Your goal:
Retype all the data word for word.
┄┄┄┄┄┄┄┄┄┄┄┄┄┄┄┄┄┄┄┄
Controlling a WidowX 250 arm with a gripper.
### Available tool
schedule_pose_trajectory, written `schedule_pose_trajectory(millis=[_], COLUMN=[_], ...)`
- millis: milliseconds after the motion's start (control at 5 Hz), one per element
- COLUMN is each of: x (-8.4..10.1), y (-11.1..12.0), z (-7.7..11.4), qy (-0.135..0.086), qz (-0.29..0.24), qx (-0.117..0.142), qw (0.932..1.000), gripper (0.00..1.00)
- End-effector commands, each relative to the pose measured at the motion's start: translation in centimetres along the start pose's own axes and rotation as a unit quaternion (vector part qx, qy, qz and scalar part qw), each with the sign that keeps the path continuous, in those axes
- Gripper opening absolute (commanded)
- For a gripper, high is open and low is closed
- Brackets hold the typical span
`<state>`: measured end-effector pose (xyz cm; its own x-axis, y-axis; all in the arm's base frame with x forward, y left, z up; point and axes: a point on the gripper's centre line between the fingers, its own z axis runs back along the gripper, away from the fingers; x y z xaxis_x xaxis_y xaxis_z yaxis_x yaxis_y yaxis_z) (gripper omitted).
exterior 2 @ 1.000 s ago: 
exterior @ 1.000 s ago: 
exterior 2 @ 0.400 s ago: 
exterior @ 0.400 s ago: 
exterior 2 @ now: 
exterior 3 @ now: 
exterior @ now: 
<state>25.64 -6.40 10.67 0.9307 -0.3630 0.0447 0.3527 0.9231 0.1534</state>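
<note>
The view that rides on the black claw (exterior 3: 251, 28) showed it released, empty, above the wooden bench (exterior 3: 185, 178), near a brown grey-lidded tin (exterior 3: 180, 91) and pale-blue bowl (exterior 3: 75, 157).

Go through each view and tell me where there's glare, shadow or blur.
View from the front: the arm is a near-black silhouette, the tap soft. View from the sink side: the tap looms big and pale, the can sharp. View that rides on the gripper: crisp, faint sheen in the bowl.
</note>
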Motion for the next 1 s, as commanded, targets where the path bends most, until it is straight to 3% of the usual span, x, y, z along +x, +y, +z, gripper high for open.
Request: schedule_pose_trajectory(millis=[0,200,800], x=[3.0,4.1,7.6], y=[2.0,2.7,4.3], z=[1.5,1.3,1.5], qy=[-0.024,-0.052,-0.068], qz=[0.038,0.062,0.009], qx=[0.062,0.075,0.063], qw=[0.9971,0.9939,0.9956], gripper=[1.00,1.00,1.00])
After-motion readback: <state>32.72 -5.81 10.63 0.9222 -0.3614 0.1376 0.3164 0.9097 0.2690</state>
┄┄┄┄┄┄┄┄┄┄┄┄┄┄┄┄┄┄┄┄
Response to the exercise:
Controlling a WidowX 250 arm with a gripper.
### Available tool
schedule_pose_trajectory, written `schedule_pose_trajectory(millis=[_], COLUMN=[_], ...)`
- millis: milliseconds after the motion's start (control at 5 Hz), one per element
- COLUMN is each of: x (-8.4..10.1), y (-11.1..12.0), z (-7.7..11.4), qy (-0.135..0.086), qz (-0.29..0.24), qx (-0.117..0.142), qw (0.932..1.000), gripper (0.00..1.00)
- End-effector commands, each relative to the pose measured at the motion's start: translation in centimetres along the start pose's own axes and rotation as a unit quaternion (vector part qx, qy, qz and scalar part qw), each with the sign that keeps the path continuous, in those axes
- Gripper opening absolute (commanded)
- For a gripper, high is open and low is closed
- Brackets hold the typical span
`<state>`: measured end-effector pose (xyz cm; its own x-axis, y-axis; all in the arm's base frame with x forward, y left, z up; point and axes: a point on the gripper's centre line between the fingers, its own z axis runs back along the gripper, away from the fingers; x y z xaxis_x xaxis_y xaxis_z yaxis_x yaxis_y yaxis_z) (gripper omitted).
exterior 2 @ 1.000 s ago: 
exterior @ 1.000 s ago: 
exterior 2 @ 0.400 s ago: 
exterior @ 0.400 s ago: 
exterior 2 @ now: 
exterior 3 @ now: 
exterior @ now: 
<state>25.64 -6.40 10.67 0.9307 -0.3630 0.0447 0.3527 0.9231 0.1534</state>
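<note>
The view that rides on the black claw (exterior 3: 251, 28) showed it released, empty, above the wooden bench (exterior 3: 185, 178), near a brown grey-lidded tin (exterior 3: 180, 91) and pale-blue bowl (exterior 3: 75, 157).

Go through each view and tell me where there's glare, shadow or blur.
View from the front: the arm is a near-black silhouette, the tap soft. View from the sink side: the tap looms big and pale, the can sharp. View that rides on the gripper: crisp, faint sheen in the bowl.
</note>
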Motion for the next 1 s, as commanded, targets where the path bends most, until it is straight to 3% of the usual span, x, y, z along +x, +y, +z, gripper high for open.
Request: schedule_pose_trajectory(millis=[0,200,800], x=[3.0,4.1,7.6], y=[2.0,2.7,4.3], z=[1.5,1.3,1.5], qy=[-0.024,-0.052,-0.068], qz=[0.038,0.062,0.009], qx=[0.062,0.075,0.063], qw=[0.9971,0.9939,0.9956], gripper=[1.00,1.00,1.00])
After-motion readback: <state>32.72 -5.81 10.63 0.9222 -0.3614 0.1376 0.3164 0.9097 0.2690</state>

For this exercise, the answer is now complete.